The items we are going to discuss in this blog can cover the gamut of things we can inherit from our parents and grandparents. They can be small or large, cloth or ceramic, valuable in terms of money or just to you for the memory. It doesn’t matter. If it is important to you then you need to prioritize determining the best way to protect it in case of a natural disaster, safeguard it if it is also monetarily valuable, and ensure that when you are gone it doesn’t get thrown away or sent to Goodwill by whoever gets the job of sorting through the items you left behind. Since these items can be quite diverse, this blog will not be comprehensive. My job is to place a little trigger in your mind to sit down and do some research, develop a plan, and then work it until everything is as you think it should be. Will that mean the items are protected no matter what happens, no, you may still loose the item, but you will have greatly lessened the possibility of lost and documented the item for insurance purposes.

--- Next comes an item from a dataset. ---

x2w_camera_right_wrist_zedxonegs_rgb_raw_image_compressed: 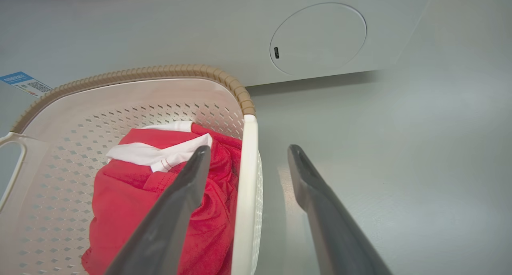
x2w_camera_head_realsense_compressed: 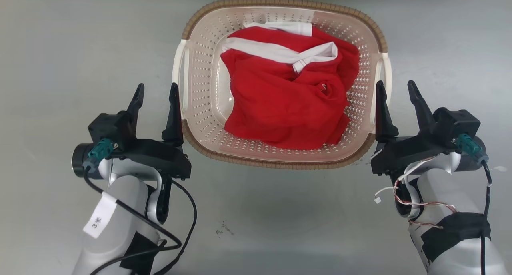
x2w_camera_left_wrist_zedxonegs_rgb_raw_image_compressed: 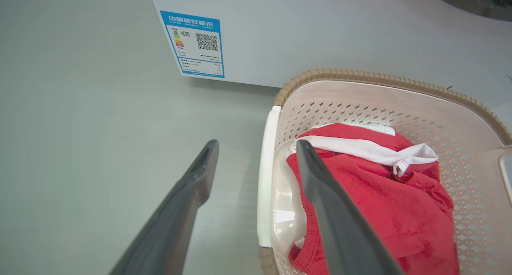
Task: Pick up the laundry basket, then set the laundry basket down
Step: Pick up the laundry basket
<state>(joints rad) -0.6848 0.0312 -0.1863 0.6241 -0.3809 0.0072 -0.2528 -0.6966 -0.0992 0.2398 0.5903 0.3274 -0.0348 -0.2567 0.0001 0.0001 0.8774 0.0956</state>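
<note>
The white washer (x2w_camera_left_wrist_zedxonegs_rgb_raw_image_compressed: 304, 35) stood at 12 o'clock in both wrist views, its base meeting the grey floor (x2w_camera_head_realsense_compressed: 60, 47). The laundry basket (x2w_camera_head_realsense_compressed: 202, 87) sat on that floor at 12 o'clock in my head view, near the washer, with a red-and-white garment (x2w_camera_head_realsense_compressed: 288, 107) heaped inside. I had the left gripper (x2w_camera_head_realsense_compressed: 157, 87) at 8 o'clock and the right gripper (x2w_camera_head_realsense_compressed: 395, 83) at 4 o'clock, flanking the basket so that, by my judgement, the load would lift level. Both had their fingers spread apart, gripping nothing. Each wrist view lined a white handle up in the gap, the left handle (x2w_camera_left_wrist_zedxonegs_rgb_raw_image_compressed: 265, 167) and the right handle (x2w_camera_right_wrist_zedxonegs_rgb_raw_image_compressed: 245, 187), which I judged ready for closing. Whether the fingertips were level with the handles I could not tell.
</note>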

Let’s start with the easier item, the family Bible. If you have inherited the family Bible from one of your ancestors, count yourself very lucky. Chances are if it is very old, it is showing its age with the covers separating from the pages, pages yellowing and becoming fragile where people have touched and turned the pages and possibly even torn pages. If it has recorded information on the family you should do two things: 1) scan or photograph the pages using the same techniques discussed in the prior blog post on copying/scanning documents being sure not to do any further damage to the Bible, and 2) transcribe the information, print on acid-free paper and keep with the Bible. Once these two things are done, measure the Bible and purchase an archival box big enough for the Bible and the acid-free tissue paper. You don’t want this to be a tight fit or too big a box so that the Bible moves around. Here you are going to run into two terms that may be confusing: buffered and unbuffered materials.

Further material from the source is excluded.